Die EVG erwartet deshalb ein schnelles Angebot der Bahn und denkt andernfalls über Warnstreiks nach. Die dürften näher rücken, denn nach Angaben aus Bahnkreisen will der Konzern nicht direkt mit einem eigenen Angebot auf den EVG-Vorstoß reagieren. Da die Friedenspflicht am 28. Februar endet, sind damit ab Anfang März Warnstreiks möglich.
Und die dürften es in sich haben. Denn schon eher kleinere Warnstreiks haben bei der Bahn in der Regel große Auswirkungen auf den Verkehr. Sie trafen in den vergangenen Jahren immer wieder Millionen Reisende und Pendler. So musste die Bahn beispielsweise im Dezember 2018 wegen Warnstreiks der Gewerkschaft EVG den Fernverkehr bundesweit stundenlang einstellen. Die große Streikwirkung der EVG liegt auch daran, dass deren Mitglieder oft an zentralen Stellen im System Bahn arbeiten. Wird etwa ein Stellwerk von wenigen Mitarbeitern bestreikt, hat das gleich massive Auswirkungen auf den gesamten Bahnverkehr einer Region. Die Gewerkschaft kann also mit vergleichsweise wenig Streikaufwand große Wirkung erzielen - und viele Passagiere treffen.

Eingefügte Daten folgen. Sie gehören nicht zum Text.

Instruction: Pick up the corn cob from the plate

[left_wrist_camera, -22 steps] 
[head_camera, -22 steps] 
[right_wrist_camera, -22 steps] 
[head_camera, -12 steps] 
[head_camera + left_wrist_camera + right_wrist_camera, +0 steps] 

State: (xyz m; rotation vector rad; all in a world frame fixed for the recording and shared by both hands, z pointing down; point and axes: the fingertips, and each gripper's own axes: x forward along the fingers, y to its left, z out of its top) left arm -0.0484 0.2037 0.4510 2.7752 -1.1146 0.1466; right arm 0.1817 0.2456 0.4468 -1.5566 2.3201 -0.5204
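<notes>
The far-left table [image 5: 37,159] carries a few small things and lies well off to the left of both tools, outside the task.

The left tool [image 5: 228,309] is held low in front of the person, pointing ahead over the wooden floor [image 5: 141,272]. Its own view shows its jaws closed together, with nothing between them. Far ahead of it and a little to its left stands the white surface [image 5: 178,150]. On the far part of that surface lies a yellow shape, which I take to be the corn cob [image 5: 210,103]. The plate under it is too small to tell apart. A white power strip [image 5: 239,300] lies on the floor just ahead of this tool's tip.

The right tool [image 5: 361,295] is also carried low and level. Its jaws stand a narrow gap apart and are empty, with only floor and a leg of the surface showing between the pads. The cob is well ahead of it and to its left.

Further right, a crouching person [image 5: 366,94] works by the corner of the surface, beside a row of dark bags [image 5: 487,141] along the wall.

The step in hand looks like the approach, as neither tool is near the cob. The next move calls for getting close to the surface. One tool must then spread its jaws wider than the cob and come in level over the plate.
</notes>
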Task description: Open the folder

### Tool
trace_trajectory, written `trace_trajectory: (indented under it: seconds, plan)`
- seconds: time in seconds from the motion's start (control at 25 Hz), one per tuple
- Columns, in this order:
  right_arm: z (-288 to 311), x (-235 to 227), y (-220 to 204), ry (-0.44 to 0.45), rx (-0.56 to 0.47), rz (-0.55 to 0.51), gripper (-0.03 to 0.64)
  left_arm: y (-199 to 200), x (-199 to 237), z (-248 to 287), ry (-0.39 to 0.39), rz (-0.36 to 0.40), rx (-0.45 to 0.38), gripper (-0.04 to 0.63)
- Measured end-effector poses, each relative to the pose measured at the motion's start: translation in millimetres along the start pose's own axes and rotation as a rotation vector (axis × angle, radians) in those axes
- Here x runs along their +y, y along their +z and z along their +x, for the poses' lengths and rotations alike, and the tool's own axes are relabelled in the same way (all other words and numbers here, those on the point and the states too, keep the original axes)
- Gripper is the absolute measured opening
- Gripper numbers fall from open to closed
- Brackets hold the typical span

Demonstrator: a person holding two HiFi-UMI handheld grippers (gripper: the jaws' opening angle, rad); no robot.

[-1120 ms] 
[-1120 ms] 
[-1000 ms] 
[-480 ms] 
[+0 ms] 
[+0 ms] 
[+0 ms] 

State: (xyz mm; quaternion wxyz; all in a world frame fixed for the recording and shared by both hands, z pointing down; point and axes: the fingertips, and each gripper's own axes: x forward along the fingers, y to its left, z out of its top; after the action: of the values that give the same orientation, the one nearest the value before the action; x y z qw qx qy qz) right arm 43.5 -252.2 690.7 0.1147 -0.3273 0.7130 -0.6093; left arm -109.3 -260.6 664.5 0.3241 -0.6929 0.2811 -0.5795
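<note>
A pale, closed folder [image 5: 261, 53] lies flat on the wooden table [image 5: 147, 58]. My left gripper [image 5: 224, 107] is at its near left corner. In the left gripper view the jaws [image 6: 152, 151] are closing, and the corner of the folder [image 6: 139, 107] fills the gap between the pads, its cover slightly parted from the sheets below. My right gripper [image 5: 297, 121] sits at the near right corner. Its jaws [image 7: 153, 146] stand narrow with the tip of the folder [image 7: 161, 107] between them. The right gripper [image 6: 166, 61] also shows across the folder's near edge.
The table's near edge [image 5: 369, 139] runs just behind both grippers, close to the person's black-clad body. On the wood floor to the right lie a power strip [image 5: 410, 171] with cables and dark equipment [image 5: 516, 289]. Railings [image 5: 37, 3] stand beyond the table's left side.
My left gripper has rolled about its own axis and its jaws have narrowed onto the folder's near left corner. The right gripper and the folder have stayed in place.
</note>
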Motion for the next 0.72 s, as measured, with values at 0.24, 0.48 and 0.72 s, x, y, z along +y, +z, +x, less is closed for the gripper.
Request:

Nach dem Start am Dienstag in Fulda ist eine zweite Verhandlungsrunde für den 14. und 15. März angesetzt. Spätestens dann dürfte klar werden, ob es zu schnellen Streiks kommt. Werden die Verhandlungen im Frühsommer abgeschlossen, bleibt den Verhandlern bei der Bahn und auch den Passagieren wohl wenig Zeit zum Durchschnaufen. Im Oktober läuft der Tarifvertrag mit der kämpferischen Lokführergewerkschaft GDL aus. Eine wahrscheinlich noch etwas höhere Forderung an die Bahn dürfte dann zu noch schwierigeren Gesprächen führen und den Bahnkunden zur Weihnachtszeit den nächsten Streik bescheren.